Table 4. NHMRC evidence hierarchy3
Study type Description
Level I A systematic review of Level II studies
Level II An RCT or prospective cohort study
Level III A pseudo-RCT, case-control study, retrospective cohort study, comparative study with concurrent controls or comparative study without concurrent controls
Level IV Case series, study of diagnostic yield, cohort study of persons at different stages of disease or cross-sectional study
Adapted from NHMRC additional levels of evidence and grades for recommendations for developers of guidelines.3
NHMRC, National Health and Medical Research Council; RCT, randomised controlled trial.

The body of evidence supporting each recommendation was rated according to the NHMRC body of evidence matrix (Table 5). This method is designed to allow for a mixture of components, taking into account the fact that although the body of evidence in any particular area may be small (therefore attracting a low evidence base component rating), a high clinical impact and applicability to the Australian population will merit a high overall rating.

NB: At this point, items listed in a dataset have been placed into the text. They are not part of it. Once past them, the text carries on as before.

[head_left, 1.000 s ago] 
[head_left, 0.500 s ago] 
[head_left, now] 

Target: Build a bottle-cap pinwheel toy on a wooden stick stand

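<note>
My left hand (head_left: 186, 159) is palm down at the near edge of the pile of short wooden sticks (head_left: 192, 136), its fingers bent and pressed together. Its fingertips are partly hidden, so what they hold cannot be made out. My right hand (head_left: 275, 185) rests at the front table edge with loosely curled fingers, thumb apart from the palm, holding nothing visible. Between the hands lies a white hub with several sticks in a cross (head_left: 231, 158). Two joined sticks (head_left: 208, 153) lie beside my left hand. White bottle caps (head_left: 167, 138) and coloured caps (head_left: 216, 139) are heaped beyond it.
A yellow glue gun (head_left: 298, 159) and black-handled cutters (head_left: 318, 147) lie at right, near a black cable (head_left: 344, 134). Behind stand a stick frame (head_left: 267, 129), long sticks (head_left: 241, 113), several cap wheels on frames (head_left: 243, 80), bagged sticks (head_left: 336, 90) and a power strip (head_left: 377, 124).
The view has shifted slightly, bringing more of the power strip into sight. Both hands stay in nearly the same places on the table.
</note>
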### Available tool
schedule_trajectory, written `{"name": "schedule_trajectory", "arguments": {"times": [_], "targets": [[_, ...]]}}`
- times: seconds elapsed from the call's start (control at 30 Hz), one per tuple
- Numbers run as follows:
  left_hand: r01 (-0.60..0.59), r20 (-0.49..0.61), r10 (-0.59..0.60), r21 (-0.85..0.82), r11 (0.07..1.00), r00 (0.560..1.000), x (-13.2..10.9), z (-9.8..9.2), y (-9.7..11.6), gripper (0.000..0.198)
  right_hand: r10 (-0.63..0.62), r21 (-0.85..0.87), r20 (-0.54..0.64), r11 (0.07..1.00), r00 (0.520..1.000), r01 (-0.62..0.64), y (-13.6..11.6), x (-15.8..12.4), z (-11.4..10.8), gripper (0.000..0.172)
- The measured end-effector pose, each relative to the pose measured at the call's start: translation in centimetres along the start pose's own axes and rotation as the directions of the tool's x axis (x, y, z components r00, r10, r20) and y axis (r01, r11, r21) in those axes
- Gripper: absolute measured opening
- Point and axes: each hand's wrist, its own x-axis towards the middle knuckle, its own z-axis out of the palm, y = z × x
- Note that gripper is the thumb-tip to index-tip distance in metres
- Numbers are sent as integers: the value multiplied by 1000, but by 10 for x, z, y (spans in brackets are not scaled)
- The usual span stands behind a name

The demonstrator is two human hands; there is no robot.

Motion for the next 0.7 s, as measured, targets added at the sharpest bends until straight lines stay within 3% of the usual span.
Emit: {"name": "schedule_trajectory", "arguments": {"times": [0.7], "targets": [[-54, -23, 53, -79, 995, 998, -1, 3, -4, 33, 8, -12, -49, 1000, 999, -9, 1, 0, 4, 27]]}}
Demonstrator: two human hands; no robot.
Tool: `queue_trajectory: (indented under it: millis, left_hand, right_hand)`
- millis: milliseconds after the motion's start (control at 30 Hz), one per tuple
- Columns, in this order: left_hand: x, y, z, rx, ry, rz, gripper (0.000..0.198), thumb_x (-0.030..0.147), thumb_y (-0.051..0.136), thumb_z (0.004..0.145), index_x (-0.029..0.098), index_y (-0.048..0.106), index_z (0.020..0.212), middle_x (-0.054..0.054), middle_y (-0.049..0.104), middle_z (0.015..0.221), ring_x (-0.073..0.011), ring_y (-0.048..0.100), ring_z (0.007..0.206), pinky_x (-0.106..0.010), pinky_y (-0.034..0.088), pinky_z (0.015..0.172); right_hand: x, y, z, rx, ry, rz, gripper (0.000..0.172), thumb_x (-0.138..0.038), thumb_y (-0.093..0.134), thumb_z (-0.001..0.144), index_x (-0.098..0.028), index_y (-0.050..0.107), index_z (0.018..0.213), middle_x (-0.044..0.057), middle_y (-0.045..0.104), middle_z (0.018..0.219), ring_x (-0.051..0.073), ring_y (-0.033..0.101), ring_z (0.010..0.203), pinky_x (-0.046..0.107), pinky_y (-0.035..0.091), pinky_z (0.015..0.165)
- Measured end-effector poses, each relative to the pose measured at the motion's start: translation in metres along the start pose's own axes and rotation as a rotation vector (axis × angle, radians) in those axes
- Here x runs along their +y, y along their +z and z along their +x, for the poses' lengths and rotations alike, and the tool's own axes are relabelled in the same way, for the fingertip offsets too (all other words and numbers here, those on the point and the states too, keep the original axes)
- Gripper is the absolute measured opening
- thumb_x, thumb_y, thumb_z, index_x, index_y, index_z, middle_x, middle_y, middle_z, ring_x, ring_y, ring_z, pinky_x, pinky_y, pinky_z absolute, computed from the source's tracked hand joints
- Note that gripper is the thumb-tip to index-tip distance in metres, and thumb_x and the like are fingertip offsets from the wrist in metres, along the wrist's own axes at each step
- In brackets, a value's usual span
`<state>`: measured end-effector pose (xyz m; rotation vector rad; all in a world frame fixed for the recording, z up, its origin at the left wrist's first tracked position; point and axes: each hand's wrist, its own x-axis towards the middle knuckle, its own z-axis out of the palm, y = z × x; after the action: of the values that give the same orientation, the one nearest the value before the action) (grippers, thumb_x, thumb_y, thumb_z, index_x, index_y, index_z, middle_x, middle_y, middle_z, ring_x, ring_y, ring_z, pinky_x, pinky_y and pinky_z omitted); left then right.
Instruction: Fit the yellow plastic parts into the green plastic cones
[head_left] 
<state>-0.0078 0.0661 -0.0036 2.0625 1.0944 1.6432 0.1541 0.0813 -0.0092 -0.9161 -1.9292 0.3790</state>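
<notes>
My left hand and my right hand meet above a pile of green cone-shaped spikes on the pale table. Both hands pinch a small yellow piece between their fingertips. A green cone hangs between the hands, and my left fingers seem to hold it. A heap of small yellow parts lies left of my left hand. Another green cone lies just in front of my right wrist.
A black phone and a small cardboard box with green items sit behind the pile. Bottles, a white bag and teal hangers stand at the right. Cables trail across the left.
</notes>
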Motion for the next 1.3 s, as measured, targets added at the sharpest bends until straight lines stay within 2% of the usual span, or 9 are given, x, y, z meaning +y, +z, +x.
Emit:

Table 5. NHMRC body of evidence matrix3
Component A
Excellent
B
Good
C
Satisfactory
D
Poor
Evidence base One or more Level I studies with a low risk of bias or several Level II studies with a low risk of bias One or two Level II studies with a low risk of bias or a systematic review of several Level III studies with a low risk of bias One or two Level III studies with a low risk of bias, or Level I or II studies with a moderate risk of bias Level IV studies or Level I–III studies/systematic reviews with a high risk of bias
Consistency All studies consistent Most studies consistent, and inconsistency can be explained Some inconsistency reflecting genuine uncertainty around the clinical question Evidence is inconsistent
Clinical impact Very large Substantial Moderate Slight or restricted
Generalisability Populations studied in body of evidence are the same as the target population for the guideline Populations studied in the body of evidence are similar to the target population for the guideline Populations studied in the body of evidence differ from the target population for the guideline, but it is clinically sensible to apply this evidence to the target population Populations studied in the body of evidence differ from the target population and it is hard to judge whether it is sensible to generalise to the target population
Applicability Directly applicable to the Australian healthcare context Applicable to the Australian healthcare context with few caveats Probably applicable to the Australian healthcare context with some caveats Not applicable to the Australian healthcare context
Adapted from NHMRC additional levels of evidence and grades for recommendations for developers of guidelines.3
NHMRC, National Health and Medical Research Council.

Each recommendation was given a final grading according to the NHMRC grades of recommendation (Table 6). The grading represents the overall strength of the evidence and reflects the confidence with which clinicians can apply a recommendation in a clinical situation. The final grades are based on a summation of individual components of the body of evidence assessment shown in Table 5. A recommendation cannot be graded A or B unless the volume and consistency of evidence components are both graded either A or B.

Table 6. NHMRC grades of recommendations
Grade Description
A Body of evidence can be trusted to guide practice
B Body of evidence can be trusted to guide practice in most situations
C Body of evidence provides some support for recommendation(s), but care should be taken in its application
D Body of evidence is weak and recommendation must be applied with caution*
*The review committee also applied a Grade D to recommendations where there is expert consensus in the absence of a strong body of evidence.
Adapted from NHMRC additional levels of evidence and grades for recommendations for developers of guidelines.3

Due to resource and time restrictions, the consultation period was focused on Healthy Bones Australia stakeholders and review by the main users of the guide, namely GPs. The National Osteoporosis Guideline Review Committee was particularly cognisant of the importance of clear and pragmatic advice for busy GPs in everyday clinical practice. This guide was reviewed by GP subject matter experts and the RACGP’s Expert Committee for Quality Care, and endorsed by the RACGP Board.